Scleral lens patients need careful, painstaking education and support if they are to be safe and successful. Doctors, if you want a safe and successful practice, you need a really thoughtful training program for insertion and removal, including ample time for counseling, and make sure to prepare a nice little sheet listing the products AND where to buy them, then reinforce that at EVERY visit!

Persistent new-user problems in the scleral lens community is what ultimately motivated me to start a YouTube channel (my first two videos are both about preservative free salines) on top of all the other channels I've been using to help educate new patients... we're just not reaching enough of them. I really appreciate that so many optometrists are joining our patients' Facebook group (My Big Fat Scleral Lens) to observe the real-life patient issues that are coming up after the patients go home, because we need all you practitioners to understand how much education and support your patients need to stay safe. 

Anyhoo, back to the study:

Eyedrop usage

On average, those who used drops before sclerals decreased from 3.5 types of drops down to 1 type. One outlier patient who was using 7 types of drops was still using all 7. On the other hand, 7 ocular surface disease patients discontinued topical medications altogether when wearing sclerals. Disappointingly, there is no data on frequency of eyedrop usage, which is a big deal for ocular surface disease patients.

On the other hand, a number of the vision-indication scleral lens users who never used to use drops had to start using drops after they got sclerals. Hmmmm.

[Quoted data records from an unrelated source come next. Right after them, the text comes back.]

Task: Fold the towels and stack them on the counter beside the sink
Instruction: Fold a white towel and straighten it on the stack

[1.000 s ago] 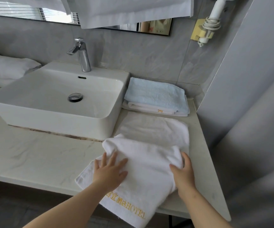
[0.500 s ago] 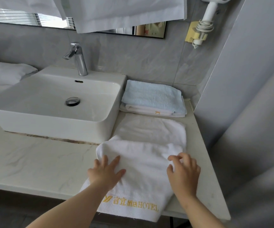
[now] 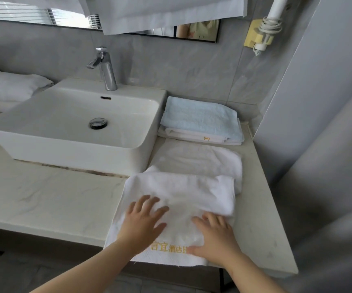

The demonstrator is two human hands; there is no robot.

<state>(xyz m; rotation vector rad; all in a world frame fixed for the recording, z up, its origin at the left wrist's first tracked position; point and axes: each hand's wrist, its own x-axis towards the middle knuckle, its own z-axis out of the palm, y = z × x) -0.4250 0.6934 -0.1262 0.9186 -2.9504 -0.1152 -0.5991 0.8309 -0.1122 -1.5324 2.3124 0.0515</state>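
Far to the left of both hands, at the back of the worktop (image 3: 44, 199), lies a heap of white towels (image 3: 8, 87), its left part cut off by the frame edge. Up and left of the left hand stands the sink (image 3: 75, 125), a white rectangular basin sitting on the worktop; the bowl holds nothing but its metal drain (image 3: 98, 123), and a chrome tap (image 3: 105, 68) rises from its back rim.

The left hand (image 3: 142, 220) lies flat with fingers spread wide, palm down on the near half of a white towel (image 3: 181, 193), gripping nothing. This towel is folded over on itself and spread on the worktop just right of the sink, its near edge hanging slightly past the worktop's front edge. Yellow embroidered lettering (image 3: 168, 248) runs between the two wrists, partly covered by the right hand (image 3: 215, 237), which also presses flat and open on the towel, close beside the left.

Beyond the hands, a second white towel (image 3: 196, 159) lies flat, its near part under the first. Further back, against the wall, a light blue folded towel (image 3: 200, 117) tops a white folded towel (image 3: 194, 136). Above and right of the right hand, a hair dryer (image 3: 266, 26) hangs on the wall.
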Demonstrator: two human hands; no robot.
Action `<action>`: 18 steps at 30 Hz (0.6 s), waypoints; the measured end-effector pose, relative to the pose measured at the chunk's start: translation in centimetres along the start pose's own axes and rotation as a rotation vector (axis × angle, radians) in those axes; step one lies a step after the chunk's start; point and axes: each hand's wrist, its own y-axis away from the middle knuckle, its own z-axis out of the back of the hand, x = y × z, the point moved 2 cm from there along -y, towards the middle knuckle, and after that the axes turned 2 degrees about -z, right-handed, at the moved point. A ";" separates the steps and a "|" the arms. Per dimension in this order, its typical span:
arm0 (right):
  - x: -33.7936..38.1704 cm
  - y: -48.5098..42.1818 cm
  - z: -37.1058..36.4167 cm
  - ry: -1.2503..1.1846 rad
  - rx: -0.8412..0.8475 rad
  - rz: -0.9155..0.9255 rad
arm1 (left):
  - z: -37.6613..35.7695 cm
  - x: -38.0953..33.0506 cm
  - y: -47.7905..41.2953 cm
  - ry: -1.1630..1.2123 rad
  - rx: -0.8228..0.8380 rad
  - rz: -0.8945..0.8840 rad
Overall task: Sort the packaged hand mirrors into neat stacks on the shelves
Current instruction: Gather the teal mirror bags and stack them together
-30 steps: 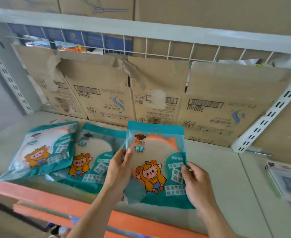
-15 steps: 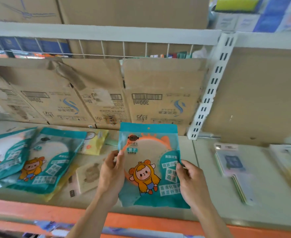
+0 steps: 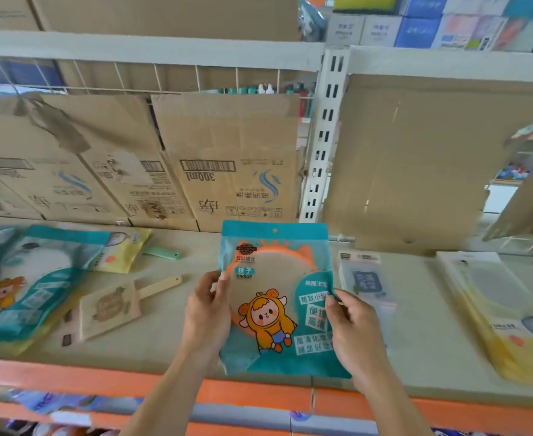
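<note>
Teal plastic mirror packet (image 3: 277, 297) drifts right, well clear of matching teal stack (image 3: 32, 278) | left hand (image 3: 207, 313) and right hand (image 3: 355, 332) pinch its side edges | not yet shelved

Beige shelf (image 3: 171, 338), orange front edge. Far left: overlapping teal mirror packets (image 3: 35, 278). Near them lie a yellow packet (image 3: 119, 254), a green handle (image 3: 164, 254) and a beige paddle-shaped mirror (image 3: 114, 306). Right side: a clear packet (image 3: 366, 280), then a stack of yellow-bottomed packets (image 3: 510, 328).
</note>
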 end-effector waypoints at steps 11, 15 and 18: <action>-1.6 -0.1 5.5 0.002 -0.034 -0.046 | -5.6 -0.2 1.8 0.032 0.078 0.019; -1.9 -0.1 7.0 -0.019 -0.071 -0.063 | -7.4 -0.2 1.8 0.022 0.104 0.017; -2.4 -0.2 7.9 -0.011 -0.111 -0.074 | -8.7 -0.5 1.7 0.022 0.137 0.013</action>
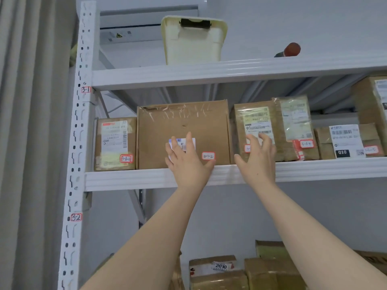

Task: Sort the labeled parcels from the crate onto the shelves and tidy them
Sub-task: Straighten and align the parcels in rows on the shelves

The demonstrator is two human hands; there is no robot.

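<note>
My spread left grip [186,162] rests against the big box [184,120]; my open right grip [259,158] fronts the upright parcel [255,120] beside it.

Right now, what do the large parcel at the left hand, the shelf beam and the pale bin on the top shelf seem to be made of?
The large parcel looks like matte brown cardboard, with clear tape wrinkled across its top. The shelf beam is probably painted metal: smooth white, pressed ridges. The pale bin is likely plastic: cream, moulded rim.
</note>
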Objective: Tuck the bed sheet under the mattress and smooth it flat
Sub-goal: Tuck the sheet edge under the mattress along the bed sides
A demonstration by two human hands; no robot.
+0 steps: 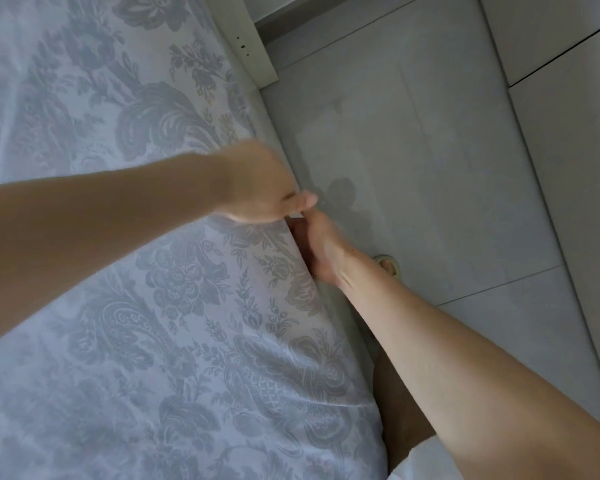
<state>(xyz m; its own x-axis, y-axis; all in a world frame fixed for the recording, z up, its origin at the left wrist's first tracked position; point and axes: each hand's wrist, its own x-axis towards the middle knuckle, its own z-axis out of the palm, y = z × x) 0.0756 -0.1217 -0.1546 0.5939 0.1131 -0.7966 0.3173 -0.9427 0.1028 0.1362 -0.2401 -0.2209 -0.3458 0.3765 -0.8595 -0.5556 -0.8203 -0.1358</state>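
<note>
Partly seen, right hand (321, 251): fingers hidden beneath bed sheet (153, 306) edge; grip untellable.
left hand (260, 188): blurred; grip untellable.
bed sheet: floral damask.

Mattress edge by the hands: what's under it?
The right hand reaches under the edge, below the bed sheet; its fingertips are hidden. The left hand lies on top. The tuck is covered.

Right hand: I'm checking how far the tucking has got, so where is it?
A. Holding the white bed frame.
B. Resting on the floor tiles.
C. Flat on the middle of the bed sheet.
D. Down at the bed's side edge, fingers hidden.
D: the right hand lies against the side edge of the bed sheet, its fingers out of sight beneath that edge, just below the left hand.
</note>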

How about "adverse events"?

A whopping 42% had some kind of issue reported, but most of the issues were relatively minor. There were no cases of the really scary stuff (e.g. microbial keratitis) though as the authors pointed out, we have to look to longer term studies for the real story.

The most commonly observed problem was conjunctival injection (a/k/a redness).

This was followed by lens handling and application errors. These, incidentally, ought to be preventable in the vast majority of cases if the lens providers are committed to providing sufficient training and support, which are vitally important for scleral lens users. 

Other issues that arose - almost all of them in the visual indication crowd - included prolapse, stromal edema and neovascularization.